• **Supplied information**
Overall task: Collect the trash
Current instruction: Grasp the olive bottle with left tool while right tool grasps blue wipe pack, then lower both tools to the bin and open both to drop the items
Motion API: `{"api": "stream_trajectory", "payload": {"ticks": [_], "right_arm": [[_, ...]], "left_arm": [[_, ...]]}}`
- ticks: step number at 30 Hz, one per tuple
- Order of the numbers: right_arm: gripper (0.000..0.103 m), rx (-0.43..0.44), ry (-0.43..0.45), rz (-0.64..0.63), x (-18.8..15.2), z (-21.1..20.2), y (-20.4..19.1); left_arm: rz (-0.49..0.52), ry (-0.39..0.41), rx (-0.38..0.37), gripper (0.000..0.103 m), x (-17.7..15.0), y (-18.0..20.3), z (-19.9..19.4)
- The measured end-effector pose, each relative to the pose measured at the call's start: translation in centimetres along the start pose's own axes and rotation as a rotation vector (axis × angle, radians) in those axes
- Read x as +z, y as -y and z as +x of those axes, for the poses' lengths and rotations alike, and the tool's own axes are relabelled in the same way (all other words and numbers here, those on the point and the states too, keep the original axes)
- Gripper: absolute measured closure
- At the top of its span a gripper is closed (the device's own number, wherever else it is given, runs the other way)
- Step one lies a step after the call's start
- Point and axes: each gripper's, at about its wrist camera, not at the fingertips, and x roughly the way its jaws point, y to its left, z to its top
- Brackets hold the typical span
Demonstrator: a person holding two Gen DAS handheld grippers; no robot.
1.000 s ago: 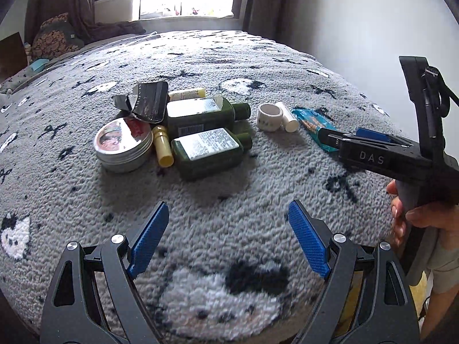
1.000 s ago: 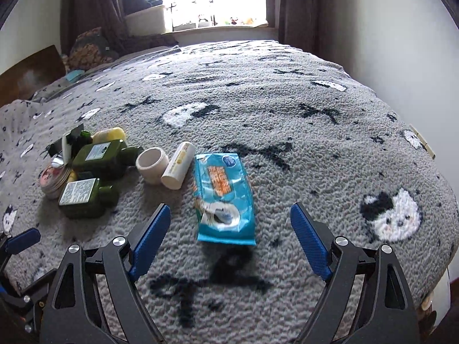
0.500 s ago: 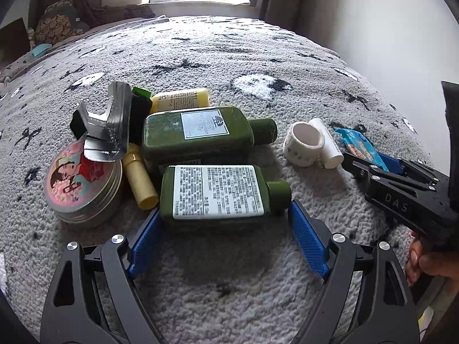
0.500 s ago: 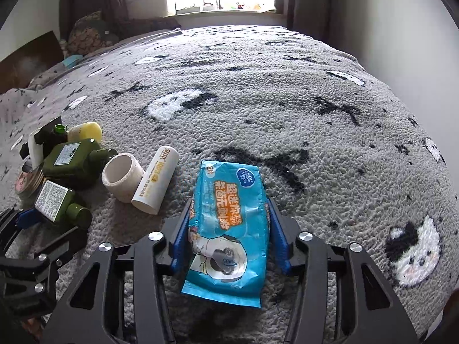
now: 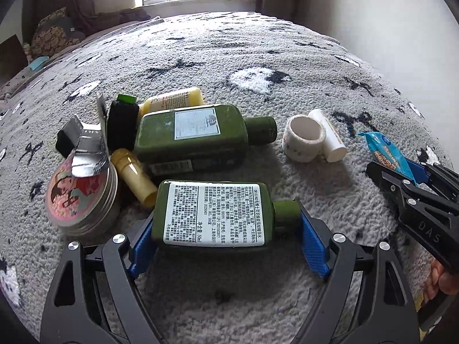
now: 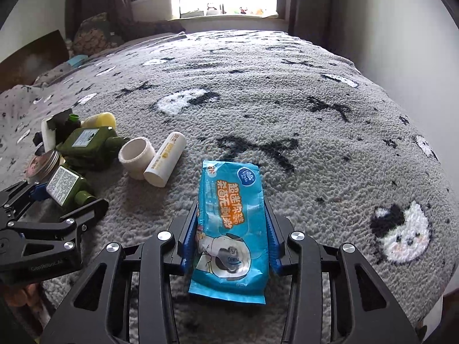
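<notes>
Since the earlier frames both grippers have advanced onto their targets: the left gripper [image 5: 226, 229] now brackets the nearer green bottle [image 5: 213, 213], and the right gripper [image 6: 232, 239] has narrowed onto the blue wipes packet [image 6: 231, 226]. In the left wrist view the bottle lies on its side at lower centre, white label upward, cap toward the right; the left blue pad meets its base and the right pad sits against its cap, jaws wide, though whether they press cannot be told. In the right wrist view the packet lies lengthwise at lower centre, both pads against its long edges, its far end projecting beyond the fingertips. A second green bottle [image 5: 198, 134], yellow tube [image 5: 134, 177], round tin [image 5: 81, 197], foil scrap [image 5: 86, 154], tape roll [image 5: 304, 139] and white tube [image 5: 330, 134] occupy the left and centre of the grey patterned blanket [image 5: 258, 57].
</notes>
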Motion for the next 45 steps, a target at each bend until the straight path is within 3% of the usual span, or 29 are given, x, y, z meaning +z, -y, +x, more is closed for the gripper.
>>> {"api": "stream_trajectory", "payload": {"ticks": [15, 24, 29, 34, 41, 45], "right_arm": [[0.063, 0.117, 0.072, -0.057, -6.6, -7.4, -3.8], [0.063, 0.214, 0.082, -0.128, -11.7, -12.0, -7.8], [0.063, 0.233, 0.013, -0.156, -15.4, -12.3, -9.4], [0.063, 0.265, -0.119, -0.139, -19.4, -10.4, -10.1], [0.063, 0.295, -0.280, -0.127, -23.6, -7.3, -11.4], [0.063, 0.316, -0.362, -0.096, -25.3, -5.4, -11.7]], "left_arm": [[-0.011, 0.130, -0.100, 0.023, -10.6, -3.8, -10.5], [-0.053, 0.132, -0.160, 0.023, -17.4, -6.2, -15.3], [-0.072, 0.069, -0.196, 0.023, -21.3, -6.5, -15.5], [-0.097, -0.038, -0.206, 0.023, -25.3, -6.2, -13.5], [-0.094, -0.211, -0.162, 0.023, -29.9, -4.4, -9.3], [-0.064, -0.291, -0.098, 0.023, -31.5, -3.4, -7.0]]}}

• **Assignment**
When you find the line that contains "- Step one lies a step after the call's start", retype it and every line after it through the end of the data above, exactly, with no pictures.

• **The completed task**
- Step one lies a step after the call's start
- Point and axes: each gripper's, at about its wrist camera, not at the fingertips, and x roughly the way its jaws point, y to its left, z to its top
- Brackets hold the typical span
Demonstrator: a person holding two Gen DAS handheld grippers; no robot.
1.000 s ago: 
1.000 s ago: 
0.500 s ago: 
0.500 s ago: 
now: 
now: 
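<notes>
Since the earlier frames both grippers have advanced onto their targets: the left gripper [image 5: 226, 229] now brackets the nearer green bottle [image 5: 213, 213], and the right gripper [image 6: 232, 239] has narrowed onto the blue wipes packet [image 6: 231, 226]. In the left wrist view the bottle lies on its side at lower centre, white label upward, cap toward the right; the left blue pad meets its base and the right pad sits against its cap, jaws wide, though whether they press cannot be told. In the right wrist view the packet lies lengthwise at lower centre, both pads against its long edges, its far end projecting beyond the fingertips. A second green bottle [image 5: 198, 134], yellow tube [image 5: 134, 177], round tin [image 5: 81, 197], foil scrap [image 5: 86, 154], tape roll [image 5: 304, 139] and white tube [image 5: 330, 134] occupy the left and centre of the grey patterned blanket [image 5: 258, 57].
</notes>
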Motion for the next 45 steps, a target at each bend until the straight path is within 3% of the usual span, or 29 are given, x, y, z meaning +z, -y, +x, more is closed for the gripper.
>>> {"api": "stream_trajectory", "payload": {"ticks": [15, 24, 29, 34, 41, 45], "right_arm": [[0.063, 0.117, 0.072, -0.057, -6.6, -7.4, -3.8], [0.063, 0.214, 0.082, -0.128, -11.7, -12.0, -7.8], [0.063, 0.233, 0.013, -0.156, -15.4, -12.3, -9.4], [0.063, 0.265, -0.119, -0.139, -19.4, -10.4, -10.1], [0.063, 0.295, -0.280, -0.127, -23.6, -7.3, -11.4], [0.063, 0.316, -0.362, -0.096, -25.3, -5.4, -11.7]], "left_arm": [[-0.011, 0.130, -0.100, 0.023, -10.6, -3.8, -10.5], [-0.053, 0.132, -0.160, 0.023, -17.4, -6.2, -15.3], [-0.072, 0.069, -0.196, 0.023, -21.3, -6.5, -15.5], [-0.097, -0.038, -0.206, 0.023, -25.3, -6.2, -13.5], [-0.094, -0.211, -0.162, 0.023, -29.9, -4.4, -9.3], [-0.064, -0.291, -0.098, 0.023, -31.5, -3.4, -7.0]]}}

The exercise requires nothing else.